It was with a momentary stab of despair that I was on the receiving end of the first rumours of the impending lockdown yesterday.
This lockdown was a little bit more dystopian than previous ones. In the morning we were the state with zero cases being a little bit smug and by six o clock there were tinfoil fascists protesting on the streets with helicopters overhead as the virus reappeared in force in the western suburbs.
Melbourne seems to be a town where there are six stages of information dissemination where an imminent lockdown rumour actually travels faster through the community than any social media dissemination or news service is capable of.
As ever it was our install techs who told me first. I might have assumed that being on the showroom floor meeting clients and dealing with suppliers that I would have been one of the first in line on the rumour engine but consistently it has been the techs working with “well connected” clients and through their friends who get the first leaks from our state government.
By the time I was aware of the lock down at 3.30 it was clear that the rest of town was already battening down the hatches. The showroom went from being very busy and active with the dem rooms all singing to quiet and messily empty. At peak capacity there may be typically a dozen clients in the store’s various rooms and buildings but by half past three they had all left.

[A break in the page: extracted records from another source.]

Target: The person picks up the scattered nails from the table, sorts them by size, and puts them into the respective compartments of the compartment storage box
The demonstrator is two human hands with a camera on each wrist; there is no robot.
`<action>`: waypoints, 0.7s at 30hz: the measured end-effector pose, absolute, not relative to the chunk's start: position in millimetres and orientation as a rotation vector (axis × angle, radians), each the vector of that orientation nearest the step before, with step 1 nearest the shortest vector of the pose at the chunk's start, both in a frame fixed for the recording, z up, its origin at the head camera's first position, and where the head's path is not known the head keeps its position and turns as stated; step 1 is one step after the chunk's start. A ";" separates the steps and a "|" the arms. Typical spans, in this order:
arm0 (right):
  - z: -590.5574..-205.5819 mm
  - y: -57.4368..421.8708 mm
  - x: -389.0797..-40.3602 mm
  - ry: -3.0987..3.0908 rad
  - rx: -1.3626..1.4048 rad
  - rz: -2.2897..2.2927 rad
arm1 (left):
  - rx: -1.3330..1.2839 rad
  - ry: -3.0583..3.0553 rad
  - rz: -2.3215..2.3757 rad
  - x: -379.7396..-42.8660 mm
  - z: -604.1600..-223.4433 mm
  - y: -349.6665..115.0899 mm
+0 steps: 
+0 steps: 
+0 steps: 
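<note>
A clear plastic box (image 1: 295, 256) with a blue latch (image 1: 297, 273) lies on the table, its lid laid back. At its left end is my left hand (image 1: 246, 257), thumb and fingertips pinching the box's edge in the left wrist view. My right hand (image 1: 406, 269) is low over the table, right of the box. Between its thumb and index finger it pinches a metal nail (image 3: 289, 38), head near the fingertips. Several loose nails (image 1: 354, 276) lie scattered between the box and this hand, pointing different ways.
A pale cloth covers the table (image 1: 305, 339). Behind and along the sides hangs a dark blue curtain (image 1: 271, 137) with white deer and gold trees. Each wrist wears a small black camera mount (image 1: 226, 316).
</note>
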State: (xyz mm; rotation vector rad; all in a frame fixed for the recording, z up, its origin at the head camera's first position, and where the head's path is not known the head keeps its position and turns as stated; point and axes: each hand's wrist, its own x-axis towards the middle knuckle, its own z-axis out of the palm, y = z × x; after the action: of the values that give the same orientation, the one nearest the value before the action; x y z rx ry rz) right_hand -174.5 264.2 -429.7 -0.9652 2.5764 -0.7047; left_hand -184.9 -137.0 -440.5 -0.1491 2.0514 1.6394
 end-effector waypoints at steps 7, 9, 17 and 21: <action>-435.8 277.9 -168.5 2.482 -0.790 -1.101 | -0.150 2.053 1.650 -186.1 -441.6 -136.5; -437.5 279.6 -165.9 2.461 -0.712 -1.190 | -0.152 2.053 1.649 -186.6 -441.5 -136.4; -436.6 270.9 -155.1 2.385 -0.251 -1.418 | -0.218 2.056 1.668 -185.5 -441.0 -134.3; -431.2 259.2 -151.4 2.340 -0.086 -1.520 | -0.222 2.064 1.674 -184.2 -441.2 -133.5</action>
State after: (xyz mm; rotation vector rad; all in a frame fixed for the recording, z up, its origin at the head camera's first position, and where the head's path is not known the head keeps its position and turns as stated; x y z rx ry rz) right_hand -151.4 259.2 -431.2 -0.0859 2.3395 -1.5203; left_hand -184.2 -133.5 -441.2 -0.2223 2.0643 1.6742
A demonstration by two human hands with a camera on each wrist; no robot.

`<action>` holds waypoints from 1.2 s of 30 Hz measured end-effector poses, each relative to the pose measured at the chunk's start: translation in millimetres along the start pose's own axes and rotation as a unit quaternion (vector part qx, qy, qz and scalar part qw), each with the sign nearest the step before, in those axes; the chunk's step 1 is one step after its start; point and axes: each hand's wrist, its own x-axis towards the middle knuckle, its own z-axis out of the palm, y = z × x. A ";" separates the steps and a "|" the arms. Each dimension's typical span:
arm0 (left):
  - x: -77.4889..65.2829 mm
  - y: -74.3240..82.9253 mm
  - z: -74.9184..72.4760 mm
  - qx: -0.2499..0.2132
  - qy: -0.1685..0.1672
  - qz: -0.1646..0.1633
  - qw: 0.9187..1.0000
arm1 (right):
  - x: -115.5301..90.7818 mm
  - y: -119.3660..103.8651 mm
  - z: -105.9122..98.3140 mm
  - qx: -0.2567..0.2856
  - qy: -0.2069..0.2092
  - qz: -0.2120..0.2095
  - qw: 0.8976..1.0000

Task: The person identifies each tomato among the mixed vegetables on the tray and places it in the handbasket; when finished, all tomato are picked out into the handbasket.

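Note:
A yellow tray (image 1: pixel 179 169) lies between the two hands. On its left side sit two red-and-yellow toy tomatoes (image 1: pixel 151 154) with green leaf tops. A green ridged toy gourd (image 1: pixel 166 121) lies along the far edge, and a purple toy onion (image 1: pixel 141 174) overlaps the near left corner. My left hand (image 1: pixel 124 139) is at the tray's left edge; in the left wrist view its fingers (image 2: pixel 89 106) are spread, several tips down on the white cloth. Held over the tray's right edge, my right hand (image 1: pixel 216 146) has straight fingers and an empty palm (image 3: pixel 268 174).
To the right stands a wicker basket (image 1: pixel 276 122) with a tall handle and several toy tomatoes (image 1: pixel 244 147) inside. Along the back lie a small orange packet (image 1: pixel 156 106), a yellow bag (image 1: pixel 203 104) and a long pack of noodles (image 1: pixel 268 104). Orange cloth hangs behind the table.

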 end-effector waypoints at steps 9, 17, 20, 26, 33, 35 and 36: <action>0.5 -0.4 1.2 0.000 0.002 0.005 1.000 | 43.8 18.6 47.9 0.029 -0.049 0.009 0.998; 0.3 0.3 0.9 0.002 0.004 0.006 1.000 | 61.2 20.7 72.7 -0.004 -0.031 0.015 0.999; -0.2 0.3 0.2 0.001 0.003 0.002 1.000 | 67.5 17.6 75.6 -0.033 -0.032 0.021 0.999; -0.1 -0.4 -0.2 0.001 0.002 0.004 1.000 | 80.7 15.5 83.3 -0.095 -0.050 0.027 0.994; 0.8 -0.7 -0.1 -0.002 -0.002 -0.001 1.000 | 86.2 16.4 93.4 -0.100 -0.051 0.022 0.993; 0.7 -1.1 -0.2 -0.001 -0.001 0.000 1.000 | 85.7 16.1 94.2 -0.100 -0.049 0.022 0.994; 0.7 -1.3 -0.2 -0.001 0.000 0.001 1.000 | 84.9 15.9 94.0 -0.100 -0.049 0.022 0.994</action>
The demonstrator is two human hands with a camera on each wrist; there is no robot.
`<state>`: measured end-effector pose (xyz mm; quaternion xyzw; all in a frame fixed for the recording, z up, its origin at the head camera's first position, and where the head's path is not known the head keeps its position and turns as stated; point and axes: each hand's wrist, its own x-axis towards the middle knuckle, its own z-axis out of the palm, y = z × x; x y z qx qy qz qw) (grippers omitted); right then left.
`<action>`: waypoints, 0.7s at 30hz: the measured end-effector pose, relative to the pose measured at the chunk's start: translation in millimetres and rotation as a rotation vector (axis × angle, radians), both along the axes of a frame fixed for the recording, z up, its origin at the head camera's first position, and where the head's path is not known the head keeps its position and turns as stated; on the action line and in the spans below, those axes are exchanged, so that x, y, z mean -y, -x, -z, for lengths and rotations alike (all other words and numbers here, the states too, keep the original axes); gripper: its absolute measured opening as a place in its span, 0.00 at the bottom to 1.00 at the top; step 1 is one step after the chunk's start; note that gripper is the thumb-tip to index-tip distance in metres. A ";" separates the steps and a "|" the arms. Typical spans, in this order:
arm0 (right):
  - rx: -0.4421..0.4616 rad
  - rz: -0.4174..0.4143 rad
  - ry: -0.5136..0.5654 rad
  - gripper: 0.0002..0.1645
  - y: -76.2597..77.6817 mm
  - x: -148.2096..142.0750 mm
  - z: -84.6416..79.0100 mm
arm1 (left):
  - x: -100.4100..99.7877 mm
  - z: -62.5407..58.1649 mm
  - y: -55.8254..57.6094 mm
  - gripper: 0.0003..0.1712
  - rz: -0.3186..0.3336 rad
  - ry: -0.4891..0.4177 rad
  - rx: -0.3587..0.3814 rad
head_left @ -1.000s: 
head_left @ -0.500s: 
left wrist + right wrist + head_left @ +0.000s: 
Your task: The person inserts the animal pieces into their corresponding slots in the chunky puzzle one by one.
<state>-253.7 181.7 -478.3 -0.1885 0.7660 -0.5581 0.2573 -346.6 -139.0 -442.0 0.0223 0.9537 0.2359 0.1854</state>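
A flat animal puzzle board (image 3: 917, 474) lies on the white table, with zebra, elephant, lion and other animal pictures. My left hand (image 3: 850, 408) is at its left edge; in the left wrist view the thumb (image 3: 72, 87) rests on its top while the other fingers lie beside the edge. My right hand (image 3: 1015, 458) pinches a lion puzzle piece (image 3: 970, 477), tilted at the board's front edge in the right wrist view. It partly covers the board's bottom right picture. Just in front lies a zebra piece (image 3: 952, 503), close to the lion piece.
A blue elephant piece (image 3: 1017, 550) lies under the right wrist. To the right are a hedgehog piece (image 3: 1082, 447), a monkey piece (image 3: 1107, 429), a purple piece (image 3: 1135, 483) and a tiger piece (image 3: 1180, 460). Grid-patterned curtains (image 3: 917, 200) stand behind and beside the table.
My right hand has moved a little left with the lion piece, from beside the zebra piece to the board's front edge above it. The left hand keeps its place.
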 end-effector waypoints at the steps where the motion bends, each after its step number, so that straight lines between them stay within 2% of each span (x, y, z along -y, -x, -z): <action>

This was half an hour before the official announcement of the lockdown was made.
I took opportune of the sudden demise of floor traffic to deliver a rather nice pair of Acoustic Energy loudspeakers to the far eastern suburbs and discovered that the rest of Melbourne seemed already to be getting on the road. By the time I returned along the Eastern Freeway at 430 the outgoing lanes were absolutely jammed with apparent urban refugees.
As a child of the cold war and a long time lover of science fiction … to the detriment of all other literature … this scene of people fleeing an intangible adversary echoed the stories of alien invasion and the fear of nuke strike that I grew up with. One of my favourite analogies for Melbourne under lockdown is Neville Shute’s “On the Beach”
Anyway I successfully delivered the Acoustic Energy AE520 loudspeakers to our client Tom … he is using them with a lovely Naim Uniti Nova integrated amplifier streamer. This combination is something he has arrived at after a couple of months of extensive listening both in shops and at home. I’m very glad that he will be able to run them in during his enforced stay at home … hopefully only for a week!